Vercel specifically restricts pipeline() use to homogeneous-fast chains because "pipeline() causes 72 WPT failures. The error propagation, stream locking, and cancellation semantics are fundamentally different." See concepts/spec-compliant-optimization for the discipline that enforces this fallback.

Fetch-body variant

Response.prototype.body is a native byte stream owned by Node's HTTP layer. When patchGlobalWebStreams() is active, it's wrapped in a fast shell that records pipeThrough links without starting piping. At sink, the library resolves the chain: one Promise at the native-boundary pull (to drive data in), then zero Promises through the transform chain, then synchronous reads at output.
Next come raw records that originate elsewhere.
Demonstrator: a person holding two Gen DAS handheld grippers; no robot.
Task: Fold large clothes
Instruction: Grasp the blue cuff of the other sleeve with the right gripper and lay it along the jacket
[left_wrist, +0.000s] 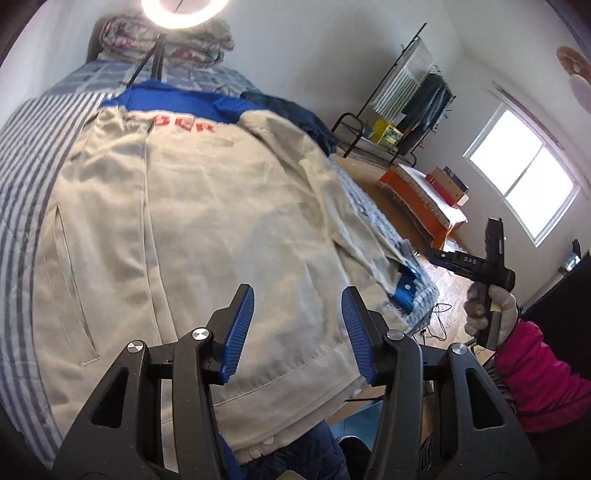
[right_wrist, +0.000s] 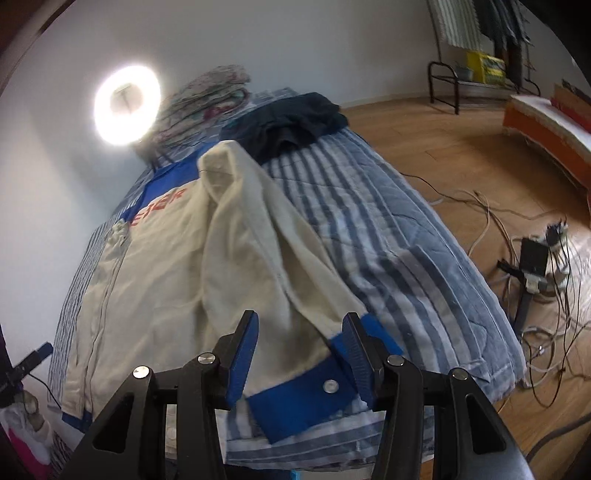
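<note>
Hovering over the cream jacket (left_wrist: 207, 221) — left gripper (left_wrist: 297, 332) and right gripper (right_wrist: 300, 354) both gape, empty.

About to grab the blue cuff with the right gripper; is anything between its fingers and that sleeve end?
Nothing visible. The right gripper stands open just above the blue cuff of the cream jacket, which lies on the striped quilt; only air between.

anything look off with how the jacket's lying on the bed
Mostly flat, but the cream jacket has one sleeve bunched along its edge, the blue cuff reaching the striped bedspread's near edge.
</note>
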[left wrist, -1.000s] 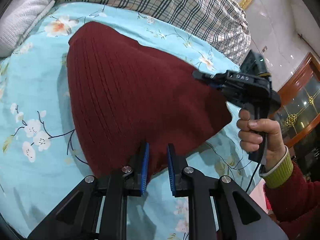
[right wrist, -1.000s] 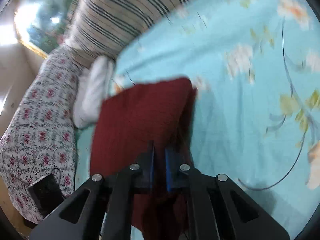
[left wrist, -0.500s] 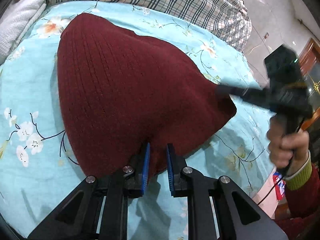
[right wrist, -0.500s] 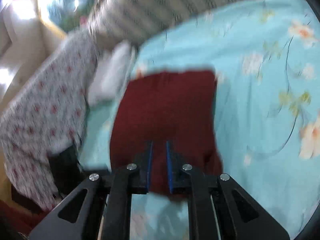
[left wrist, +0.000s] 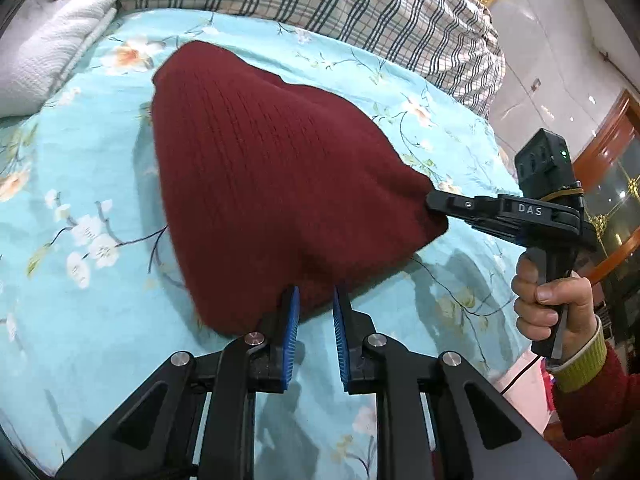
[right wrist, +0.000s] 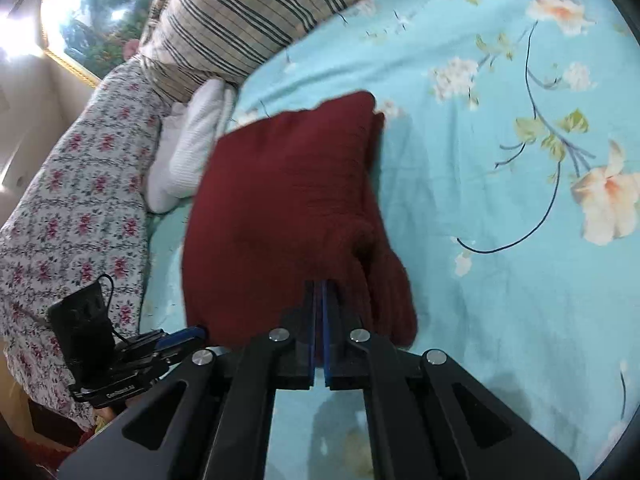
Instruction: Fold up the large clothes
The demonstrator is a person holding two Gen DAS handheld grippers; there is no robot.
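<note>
A dark red knit sweater (left wrist: 272, 176), folded, is held up over the light blue floral bed sheet (left wrist: 80, 168). My left gripper (left wrist: 314, 300) grips its near edge between blue pads. My right gripper (right wrist: 320, 292) is shut on another corner of the sweater (right wrist: 280, 208); in the left wrist view it (left wrist: 434, 202) reaches in from the right, held by a hand in a red sleeve. The left gripper also shows at the lower left of the right wrist view (right wrist: 192, 334). The far end of the sweater rests on the sheet.
A plaid pillow or quilt (left wrist: 320, 4) lies along the head of the bed. A white folded towel (left wrist: 48, 48) sits at the far left. A floral quilt (right wrist: 72, 208) lies beside the bed's left part. Wooden furniture (left wrist: 612, 160) stands at the right.
Both grippers moved with the sweater, which shifted slightly across the sheet. The right gripper swung from blurred motion to a steadier hold at the sweater's right corner.
</note>
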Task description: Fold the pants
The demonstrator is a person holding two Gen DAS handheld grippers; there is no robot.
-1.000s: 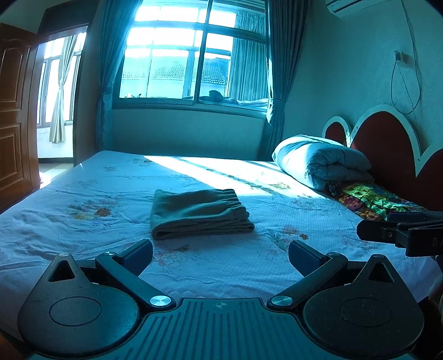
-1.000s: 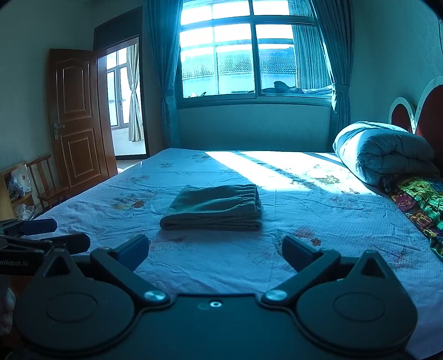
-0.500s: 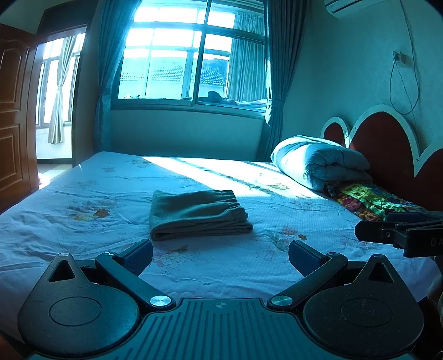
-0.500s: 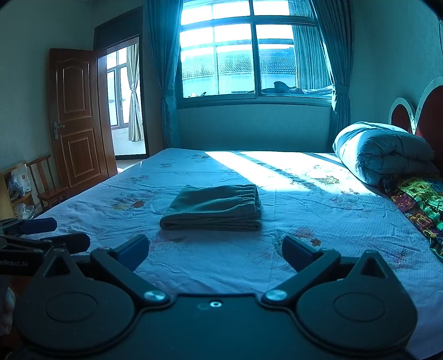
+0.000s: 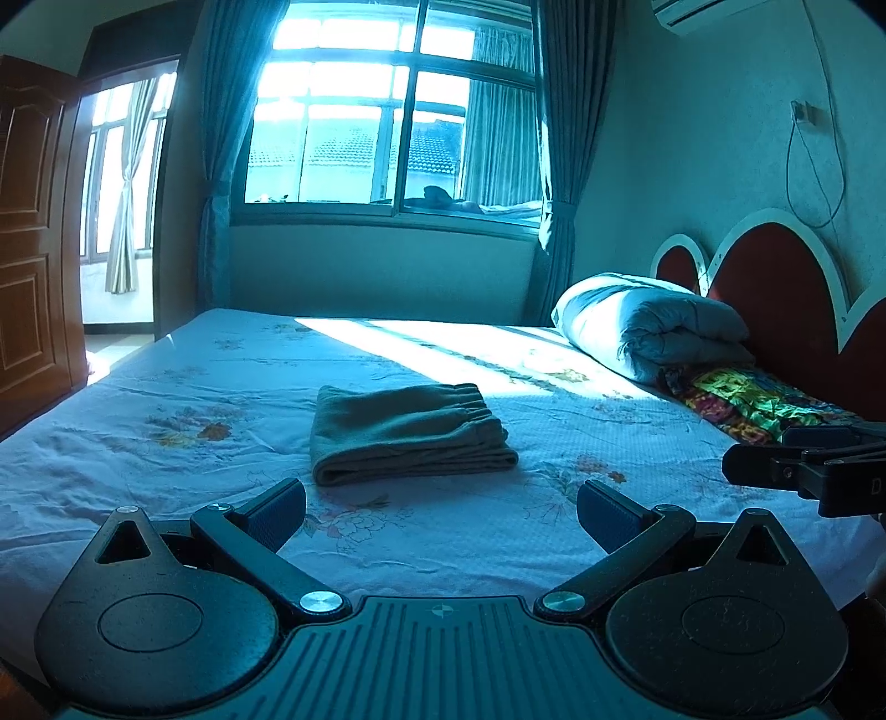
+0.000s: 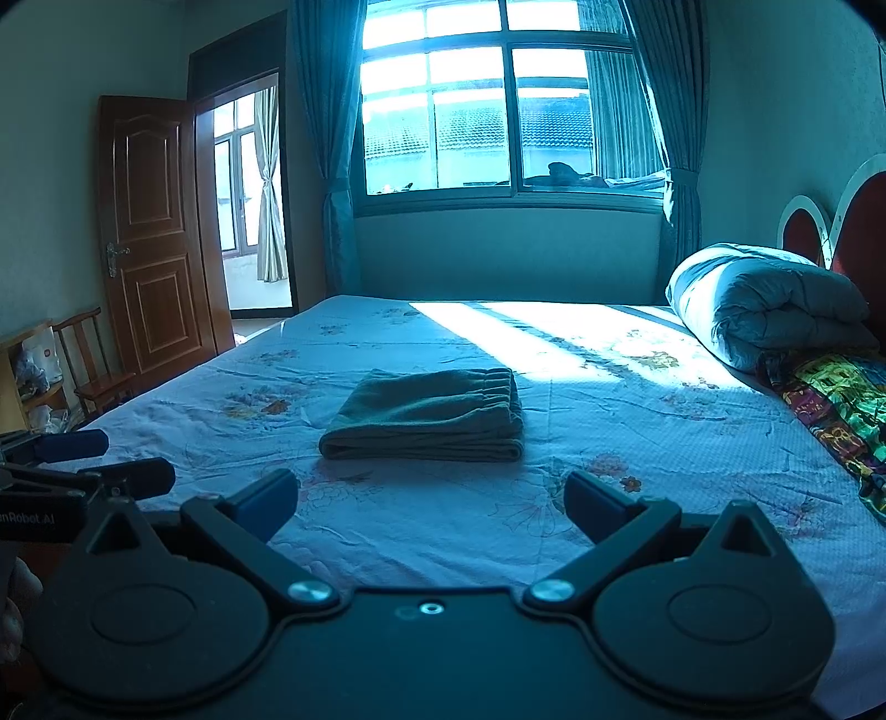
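A wide window [image 6: 506, 119] with teal curtains [image 6: 326, 144] throws a sunlit band across the bed [image 6: 637, 387]. A rolled quilt [image 6: 769, 310] lies by the red headboard [image 5: 775, 282]. Left, a wooden door [image 6: 149, 232] stands open beside what may be a chair [image 6: 91, 360].

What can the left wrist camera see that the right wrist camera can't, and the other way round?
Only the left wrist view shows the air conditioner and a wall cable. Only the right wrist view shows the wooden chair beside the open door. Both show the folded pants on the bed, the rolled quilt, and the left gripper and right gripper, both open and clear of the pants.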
This is the pattern's most-impactful instance in production workloads — most server streams don't start from new ReadableStream(...) but from fetch(). Measured on fetch() → 3 transforms: native 260 MB/s → fast 830 MB/s = 3.2×.

Sibling patterns

  • patterns/lazy-pull-pipeline — same defer-until-consumed principle, but at the pull-semantics API altitude (new-streams). This pattern is the same idea applied inside an otherwise push-based API to extract compositional fusion.
  • Query-planner phase ordering (concepts/planner-phase-ordering) — sibling at the database altitude. SQL planners don't execute intermediate joins when a parser sees them; they collect the logical plan and compose physical execution once the whole query is known. Same record-then-resolve-at-sink shape.
  • Pipe fusion in compilers — shell pipes fused into a single fork/exec graph; streams fused into a single codegen'd loop. This is the JS-stream-layer analogue.

Forces

  • Composition-at-a-distance. pipeThrough returns a stream; downstream code is often far from where the pipe chain started. The implementation cannot plan fusion at pipeThrough call time because the chain isn't complete yet.
  • API contract preservation. The observable behaviour of pipeThrough must be preserved — it still returns a stream that behaves correctly when consumed.
  • Underlying fast primitive must exist. Without a stream.pipeline() analogue at some lower layer, there's nothing to fuse into.

Counter-indications

  • Chain is heterogeneous — mixed fast + native streams cannot fuse safely; fall back to spec-compliant pipe.
  • Stream is consumed immediately. If pipeThrough is followed synchronously by a consumer reading from the returned stream, deferring resolution doesn't save work — you just have to fire piping anyway, now.
  • Chain is short. A 1-deep chain doesn't benefit from fusion; the pattern's wins scale with chain depth. Measured by Vercel: 3 transforms = 9.7×, 8 transforms = 8.7× on native Web Streams, fused path scales similarly.

Consequences

  • Zero per-chunk Promises in the fused case.
  • Deeper chains scale better — pattern fuses arbitrary depth into O(1) pipe calls.
  • Added complexity at pipe-construction time — the link-recording and fallback-detection code is non-trivial.
  • Debug footgun: stack traces at pipe-start time don't show up at pipeThrough call site; they show up at pipeTo call site. Error attribution needs care.